* [ACTION ITEM]: Where the listing below reaches the line containing "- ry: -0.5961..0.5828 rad", start writing out lines exactly, and stop once the line containing "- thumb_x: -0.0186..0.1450" has been written.

-=-=-

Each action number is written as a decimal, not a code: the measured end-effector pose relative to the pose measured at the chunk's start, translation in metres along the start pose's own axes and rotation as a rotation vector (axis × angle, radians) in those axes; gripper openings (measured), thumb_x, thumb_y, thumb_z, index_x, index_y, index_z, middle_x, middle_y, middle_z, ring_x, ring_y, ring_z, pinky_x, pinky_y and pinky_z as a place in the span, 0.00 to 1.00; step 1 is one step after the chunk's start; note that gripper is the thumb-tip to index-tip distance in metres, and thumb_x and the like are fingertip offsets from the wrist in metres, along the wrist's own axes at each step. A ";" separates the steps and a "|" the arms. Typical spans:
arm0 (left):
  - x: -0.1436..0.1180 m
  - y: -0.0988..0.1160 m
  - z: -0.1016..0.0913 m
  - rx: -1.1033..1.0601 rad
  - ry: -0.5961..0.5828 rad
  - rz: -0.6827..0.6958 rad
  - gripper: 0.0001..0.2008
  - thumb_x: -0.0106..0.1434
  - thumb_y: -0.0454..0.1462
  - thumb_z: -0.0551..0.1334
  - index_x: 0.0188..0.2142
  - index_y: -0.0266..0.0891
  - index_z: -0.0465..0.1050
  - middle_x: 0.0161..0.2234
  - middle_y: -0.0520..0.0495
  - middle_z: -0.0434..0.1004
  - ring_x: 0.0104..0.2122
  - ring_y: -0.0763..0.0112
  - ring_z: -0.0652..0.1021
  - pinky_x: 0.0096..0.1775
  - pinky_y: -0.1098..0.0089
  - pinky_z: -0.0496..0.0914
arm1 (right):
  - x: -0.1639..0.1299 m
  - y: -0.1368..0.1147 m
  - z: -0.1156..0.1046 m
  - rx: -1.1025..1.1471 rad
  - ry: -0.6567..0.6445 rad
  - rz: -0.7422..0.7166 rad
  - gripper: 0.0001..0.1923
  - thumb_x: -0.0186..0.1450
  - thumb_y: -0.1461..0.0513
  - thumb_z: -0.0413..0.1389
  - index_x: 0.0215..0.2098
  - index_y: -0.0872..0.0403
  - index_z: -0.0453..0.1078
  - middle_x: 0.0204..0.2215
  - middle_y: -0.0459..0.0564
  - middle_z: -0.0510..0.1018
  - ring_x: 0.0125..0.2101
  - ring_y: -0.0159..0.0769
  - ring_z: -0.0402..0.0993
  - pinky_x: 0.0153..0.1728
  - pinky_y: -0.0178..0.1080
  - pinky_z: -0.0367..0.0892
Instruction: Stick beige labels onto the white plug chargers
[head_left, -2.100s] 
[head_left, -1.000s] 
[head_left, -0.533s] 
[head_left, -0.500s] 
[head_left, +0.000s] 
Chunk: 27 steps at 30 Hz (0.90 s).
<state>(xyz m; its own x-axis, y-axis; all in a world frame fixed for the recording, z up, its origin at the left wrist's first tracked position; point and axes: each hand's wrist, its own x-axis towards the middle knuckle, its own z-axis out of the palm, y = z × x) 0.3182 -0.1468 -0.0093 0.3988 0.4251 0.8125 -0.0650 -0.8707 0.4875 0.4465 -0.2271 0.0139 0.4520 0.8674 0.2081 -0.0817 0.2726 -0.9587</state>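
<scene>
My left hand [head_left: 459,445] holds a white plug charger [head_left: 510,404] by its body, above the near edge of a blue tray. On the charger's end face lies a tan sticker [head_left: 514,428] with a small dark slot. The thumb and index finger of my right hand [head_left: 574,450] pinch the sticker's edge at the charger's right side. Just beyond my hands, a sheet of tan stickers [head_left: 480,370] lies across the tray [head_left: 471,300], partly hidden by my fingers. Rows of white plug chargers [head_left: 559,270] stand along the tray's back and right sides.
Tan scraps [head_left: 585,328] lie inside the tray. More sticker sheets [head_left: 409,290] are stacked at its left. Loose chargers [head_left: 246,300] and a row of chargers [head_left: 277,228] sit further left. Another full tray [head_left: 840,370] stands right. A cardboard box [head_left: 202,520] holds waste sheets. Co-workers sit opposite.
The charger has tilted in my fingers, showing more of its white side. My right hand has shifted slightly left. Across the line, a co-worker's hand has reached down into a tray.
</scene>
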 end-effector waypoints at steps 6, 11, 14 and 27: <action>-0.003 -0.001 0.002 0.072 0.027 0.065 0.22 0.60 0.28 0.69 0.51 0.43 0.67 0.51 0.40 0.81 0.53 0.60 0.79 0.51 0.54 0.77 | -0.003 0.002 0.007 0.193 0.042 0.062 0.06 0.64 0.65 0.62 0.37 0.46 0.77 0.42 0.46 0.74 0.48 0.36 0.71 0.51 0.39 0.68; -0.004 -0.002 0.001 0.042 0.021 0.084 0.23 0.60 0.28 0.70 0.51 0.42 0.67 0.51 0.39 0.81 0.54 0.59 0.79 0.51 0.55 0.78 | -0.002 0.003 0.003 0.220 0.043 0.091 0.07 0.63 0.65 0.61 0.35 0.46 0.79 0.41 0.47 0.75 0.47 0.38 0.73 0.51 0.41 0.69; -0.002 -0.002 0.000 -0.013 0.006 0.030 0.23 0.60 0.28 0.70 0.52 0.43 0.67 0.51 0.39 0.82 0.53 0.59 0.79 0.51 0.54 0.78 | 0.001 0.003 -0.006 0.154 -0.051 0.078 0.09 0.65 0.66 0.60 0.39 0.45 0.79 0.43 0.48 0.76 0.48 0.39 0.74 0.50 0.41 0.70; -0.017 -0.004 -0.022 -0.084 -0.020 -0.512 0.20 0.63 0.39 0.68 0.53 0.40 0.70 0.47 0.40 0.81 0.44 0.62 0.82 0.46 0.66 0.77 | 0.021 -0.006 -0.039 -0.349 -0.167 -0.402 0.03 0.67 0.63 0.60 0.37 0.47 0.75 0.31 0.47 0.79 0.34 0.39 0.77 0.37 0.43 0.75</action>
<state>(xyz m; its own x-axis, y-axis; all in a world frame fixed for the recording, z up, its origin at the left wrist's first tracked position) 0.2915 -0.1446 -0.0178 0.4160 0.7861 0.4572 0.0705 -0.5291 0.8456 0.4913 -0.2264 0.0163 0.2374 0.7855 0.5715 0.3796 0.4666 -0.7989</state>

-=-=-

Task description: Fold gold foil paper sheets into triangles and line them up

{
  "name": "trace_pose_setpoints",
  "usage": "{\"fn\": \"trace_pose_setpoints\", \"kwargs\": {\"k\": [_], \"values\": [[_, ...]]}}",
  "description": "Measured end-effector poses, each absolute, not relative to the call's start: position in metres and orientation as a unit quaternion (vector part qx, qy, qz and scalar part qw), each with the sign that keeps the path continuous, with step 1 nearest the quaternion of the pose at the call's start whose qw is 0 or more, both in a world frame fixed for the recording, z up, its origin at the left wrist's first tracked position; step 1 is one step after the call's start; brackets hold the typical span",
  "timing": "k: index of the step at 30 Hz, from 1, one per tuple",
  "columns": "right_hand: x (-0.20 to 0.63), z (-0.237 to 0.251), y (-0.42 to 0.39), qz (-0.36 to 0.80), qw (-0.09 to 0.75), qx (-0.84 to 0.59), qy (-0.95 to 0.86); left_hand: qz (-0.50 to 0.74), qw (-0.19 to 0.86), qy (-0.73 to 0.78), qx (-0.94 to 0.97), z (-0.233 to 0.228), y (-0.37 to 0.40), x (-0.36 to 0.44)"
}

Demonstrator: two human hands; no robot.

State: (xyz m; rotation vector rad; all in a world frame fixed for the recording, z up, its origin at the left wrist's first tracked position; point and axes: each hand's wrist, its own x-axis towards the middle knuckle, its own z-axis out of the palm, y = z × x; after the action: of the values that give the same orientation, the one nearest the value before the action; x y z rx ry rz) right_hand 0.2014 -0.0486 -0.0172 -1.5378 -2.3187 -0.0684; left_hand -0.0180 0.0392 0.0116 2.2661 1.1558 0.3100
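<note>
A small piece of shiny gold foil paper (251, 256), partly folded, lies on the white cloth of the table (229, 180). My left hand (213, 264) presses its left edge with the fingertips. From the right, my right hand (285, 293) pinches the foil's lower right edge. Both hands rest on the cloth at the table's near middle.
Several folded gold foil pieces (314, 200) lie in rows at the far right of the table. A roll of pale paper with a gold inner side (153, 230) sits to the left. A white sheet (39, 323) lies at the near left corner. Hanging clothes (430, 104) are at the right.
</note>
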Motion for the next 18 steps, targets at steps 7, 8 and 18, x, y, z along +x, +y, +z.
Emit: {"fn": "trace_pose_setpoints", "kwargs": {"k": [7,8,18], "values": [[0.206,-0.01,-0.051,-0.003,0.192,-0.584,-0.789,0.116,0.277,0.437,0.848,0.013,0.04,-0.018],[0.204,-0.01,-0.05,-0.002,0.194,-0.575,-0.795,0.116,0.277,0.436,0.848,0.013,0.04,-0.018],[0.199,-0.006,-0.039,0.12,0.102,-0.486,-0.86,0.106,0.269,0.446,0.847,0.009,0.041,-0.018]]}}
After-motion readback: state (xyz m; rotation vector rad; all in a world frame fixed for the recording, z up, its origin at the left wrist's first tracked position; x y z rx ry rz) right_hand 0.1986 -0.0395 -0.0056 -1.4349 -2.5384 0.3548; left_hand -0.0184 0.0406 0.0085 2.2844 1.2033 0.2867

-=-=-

* [THE ANSWER]:
  - ry: -0.5961..0.5828 rad
  - rz: -0.6827..0.6958 rad
  - gripper: 0.0001..0.2008
  - thumb_x: -0.0106..0.1434
  - thumb_y: -0.0454..0.1462
  - thumb_z: -0.0551..0.1334
  - index_x: 0.0188..0.2142
  - index_y: -0.0266..0.0891
  - index_z: -0.0465..0.1050
  - middle_x: 0.0161..0.2234
  - middle_y: -0.0520..0.0495
  - middle_z: -0.0434..0.1004
  - ring_x: 0.0104..0.2122
  - ring_y: -0.0763..0.0112
  - ring_z: -0.0652..0.1021
  - pinky_x: 0.0096..0.1775
  - pinky_y: -0.1098..0.0089
  - pinky_z: -0.0496..0.0914
arm1 (right):
  - x: -0.1639..0.1299 m
  - y: -0.1368..0.1147 m
  - z: -0.1156..0.1046 m
  - rx: -1.1025..1.1471 rad
  - ry: -0.6567..0.6445 rad
  - rz: -0.7422..0.7166 rad
  - gripper: 0.0001..0.1923
  - thumb_x: -0.0186..0.1450

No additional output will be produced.